4 Both the government and the opposition are boasting that they have a vision. In the upcoming election campaigns, they will undoubtedly speak about a new clinical centre. Instead of saying, we’re a small country, a poor country, let’s at least complete what we already have, to bring order to it and improve it, they’ll once again lie to us with megalomaniac projects. With the rampant constructions on Vodno they‘ve blocked the only access to the “Mother Teresa” Clinical Centre. The same thugs are now going to destroy the entire neighbourhood around the “8 September” hospital and the possibility of its potential expansion. Whereas the parties from the government and from the opposition, which wholeheartedly participated in this urban assault for personal gains, will now show us some 3D presentations from futuristic clinical centres they plan to build on some meadow on the outskirts of Skopje, just to satisfy the greed for the plots that choked the city’s hospitals.
They speak of a vision, of Europe, of America, they brag about NATO, they mention Russia here and there, China… As if they can’t see we’re drowning in rubbish, as if they can’t see that the public spaces are usurped, that officials steal every chance they get, that no one is the competent authority for anything, that no one is held accountable for anything.
We are a country that doesn’t have a functional post office, without a functional railway, citizens don’t have valid personal documents, but what matters is that there are politicians with a vision.
A vision – to steal.
5 The train from Skopje to Veles, now that the track has been repaired, will be able to move up to 50 kilometres per hour, instead of the previous 20 kilometres per hour.

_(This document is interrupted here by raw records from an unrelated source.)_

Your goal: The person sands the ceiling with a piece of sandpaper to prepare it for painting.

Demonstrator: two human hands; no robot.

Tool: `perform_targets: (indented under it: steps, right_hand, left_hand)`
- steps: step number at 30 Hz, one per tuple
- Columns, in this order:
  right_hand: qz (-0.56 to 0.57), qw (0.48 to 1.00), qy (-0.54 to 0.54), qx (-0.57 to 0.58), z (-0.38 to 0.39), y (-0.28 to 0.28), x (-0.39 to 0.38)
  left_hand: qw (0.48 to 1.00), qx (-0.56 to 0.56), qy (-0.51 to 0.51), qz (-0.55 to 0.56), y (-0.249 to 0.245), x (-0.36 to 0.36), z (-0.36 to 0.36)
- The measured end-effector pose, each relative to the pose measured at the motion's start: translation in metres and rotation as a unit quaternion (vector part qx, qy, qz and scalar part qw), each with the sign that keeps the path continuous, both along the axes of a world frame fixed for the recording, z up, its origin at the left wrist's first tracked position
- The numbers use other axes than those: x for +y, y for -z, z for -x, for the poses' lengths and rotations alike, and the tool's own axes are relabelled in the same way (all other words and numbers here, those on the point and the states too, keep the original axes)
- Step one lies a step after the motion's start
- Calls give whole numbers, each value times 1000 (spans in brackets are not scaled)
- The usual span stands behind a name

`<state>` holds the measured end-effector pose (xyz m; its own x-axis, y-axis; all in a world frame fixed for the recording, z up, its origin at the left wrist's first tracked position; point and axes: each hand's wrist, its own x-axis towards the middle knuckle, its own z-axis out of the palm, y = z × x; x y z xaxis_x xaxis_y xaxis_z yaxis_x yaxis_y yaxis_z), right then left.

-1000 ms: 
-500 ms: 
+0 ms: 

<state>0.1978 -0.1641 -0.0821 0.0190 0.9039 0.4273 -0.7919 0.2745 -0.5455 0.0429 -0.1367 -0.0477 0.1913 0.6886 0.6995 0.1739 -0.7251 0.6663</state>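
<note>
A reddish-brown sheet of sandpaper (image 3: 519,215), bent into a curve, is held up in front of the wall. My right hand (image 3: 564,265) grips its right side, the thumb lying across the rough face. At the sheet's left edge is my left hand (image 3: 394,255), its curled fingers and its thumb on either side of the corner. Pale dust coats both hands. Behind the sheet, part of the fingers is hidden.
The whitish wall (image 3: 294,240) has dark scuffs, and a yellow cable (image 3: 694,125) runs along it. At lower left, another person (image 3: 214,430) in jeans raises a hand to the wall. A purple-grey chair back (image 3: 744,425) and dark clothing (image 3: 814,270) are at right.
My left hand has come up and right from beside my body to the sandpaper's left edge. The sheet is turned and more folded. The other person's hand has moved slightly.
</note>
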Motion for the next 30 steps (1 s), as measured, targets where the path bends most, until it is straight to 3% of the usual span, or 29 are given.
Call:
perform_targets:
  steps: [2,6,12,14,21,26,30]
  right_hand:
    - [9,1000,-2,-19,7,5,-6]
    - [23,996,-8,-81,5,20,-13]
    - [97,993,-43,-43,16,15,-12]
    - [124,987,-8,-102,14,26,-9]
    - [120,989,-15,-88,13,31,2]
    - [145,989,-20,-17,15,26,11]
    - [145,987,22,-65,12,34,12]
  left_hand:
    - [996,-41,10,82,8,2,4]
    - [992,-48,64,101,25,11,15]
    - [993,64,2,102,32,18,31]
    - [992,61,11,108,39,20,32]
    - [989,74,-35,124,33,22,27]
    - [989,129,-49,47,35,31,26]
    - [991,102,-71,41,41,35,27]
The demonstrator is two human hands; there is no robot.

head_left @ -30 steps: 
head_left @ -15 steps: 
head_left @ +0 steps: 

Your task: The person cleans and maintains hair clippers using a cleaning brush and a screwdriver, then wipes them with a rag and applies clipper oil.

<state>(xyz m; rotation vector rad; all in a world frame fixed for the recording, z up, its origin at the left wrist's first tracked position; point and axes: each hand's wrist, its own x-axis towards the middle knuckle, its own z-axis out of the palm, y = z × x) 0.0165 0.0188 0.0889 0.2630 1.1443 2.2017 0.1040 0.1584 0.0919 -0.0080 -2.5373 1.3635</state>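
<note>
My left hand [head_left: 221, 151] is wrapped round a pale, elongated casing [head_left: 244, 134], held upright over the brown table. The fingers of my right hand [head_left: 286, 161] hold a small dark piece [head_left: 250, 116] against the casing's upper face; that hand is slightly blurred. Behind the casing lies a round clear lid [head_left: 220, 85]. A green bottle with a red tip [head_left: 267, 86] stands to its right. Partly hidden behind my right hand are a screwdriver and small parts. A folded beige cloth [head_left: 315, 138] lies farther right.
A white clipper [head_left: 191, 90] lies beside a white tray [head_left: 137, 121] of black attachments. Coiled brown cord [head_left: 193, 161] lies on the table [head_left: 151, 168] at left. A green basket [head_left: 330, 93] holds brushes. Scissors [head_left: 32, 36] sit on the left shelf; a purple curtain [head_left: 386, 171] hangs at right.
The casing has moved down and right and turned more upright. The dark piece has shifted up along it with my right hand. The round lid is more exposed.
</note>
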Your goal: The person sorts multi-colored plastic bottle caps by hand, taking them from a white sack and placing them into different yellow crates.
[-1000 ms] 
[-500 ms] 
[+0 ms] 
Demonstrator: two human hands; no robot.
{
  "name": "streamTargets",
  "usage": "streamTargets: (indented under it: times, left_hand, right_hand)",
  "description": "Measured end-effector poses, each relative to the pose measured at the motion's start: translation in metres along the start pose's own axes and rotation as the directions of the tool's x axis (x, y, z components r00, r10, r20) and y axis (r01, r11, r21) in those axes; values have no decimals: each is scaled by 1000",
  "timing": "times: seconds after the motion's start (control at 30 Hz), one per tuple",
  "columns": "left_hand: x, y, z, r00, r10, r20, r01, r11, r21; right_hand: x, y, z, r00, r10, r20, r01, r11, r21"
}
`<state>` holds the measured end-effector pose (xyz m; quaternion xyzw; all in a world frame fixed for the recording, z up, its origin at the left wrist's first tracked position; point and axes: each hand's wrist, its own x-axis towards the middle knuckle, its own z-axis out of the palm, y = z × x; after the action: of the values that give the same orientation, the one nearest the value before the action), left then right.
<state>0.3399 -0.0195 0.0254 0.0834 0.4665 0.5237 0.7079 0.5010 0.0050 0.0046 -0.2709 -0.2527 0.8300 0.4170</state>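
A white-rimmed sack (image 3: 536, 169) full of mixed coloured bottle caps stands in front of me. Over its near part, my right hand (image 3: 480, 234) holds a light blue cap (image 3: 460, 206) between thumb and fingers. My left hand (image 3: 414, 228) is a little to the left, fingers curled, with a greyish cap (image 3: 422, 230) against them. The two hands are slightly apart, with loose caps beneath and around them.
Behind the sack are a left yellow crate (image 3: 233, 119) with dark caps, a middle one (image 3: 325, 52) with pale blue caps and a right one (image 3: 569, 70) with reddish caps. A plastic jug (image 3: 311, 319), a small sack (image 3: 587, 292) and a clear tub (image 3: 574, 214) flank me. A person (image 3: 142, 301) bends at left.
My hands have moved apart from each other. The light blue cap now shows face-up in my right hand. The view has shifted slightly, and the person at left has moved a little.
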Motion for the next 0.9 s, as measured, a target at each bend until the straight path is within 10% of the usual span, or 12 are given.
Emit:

To clarify, this is not a report from 1924. It’s 2024.
We have three fire fighting planes, but two pilots have retired, and can’t be hired because freelance contracts with the state aren’t allowed before elections. The way the visionaries are lecturing us, it’s not far-fetched to be scared we might burn until the elections.
For an entire month, the Ministry of Health and the Ministry of Labour and Social Policy have failed to reach an agreement on who’ll prohibit the admission of unvaccinated children to kindergartens amid the declared whooping cough epidemic. But then again, I think to myself, when it comes to the people who, in the third decade of the 21st century, have allowed the resurgence of diseases that were eradicated in the mid-20th century and once deadly in the 19th century, perhaps those 20 kilometres per hour are enough for them as a vision for the future.
The director of the Centre for Crisis Management Centre, Stojanche Angelov, in a podcast for SAKAMDAKAZAM.MK said that there are laws in Macedonia, but “let’s not fool ourselves, this is Macedonia, and you know it. I’m trying to adapt to the harsh reality.”
That’s exactly right. Our life has turned into a constant struggle to adapt to the harsh reality. Every single day, the moment we step outside our homes, we adapt to the harsh reality – to the inefficient public transport, to the construction mafia, obstructed pavements, disorganised public health, rubbish on the pavement and the streets, unsafe roads, illegal landfills in the mountains, illegal parking lots, illegal open sitting areas, pedestrian areas turned into boulevards, beaches turned into restaurants, local cafés turned into discos and night clubs, to seeking justice within local authorities, public institutions, courts… There’s a law for everything, but it doesn’t apply to all. So, here we are, trying to adapt. And we’re already so exhausted of adapting that our criteria for everything have dropped down.
I no longer try to look for a logical explanation for how the abnormal has become normal and why it doesn’t bother us. To phrase it in the manner of a lover: Another night, another criterion down.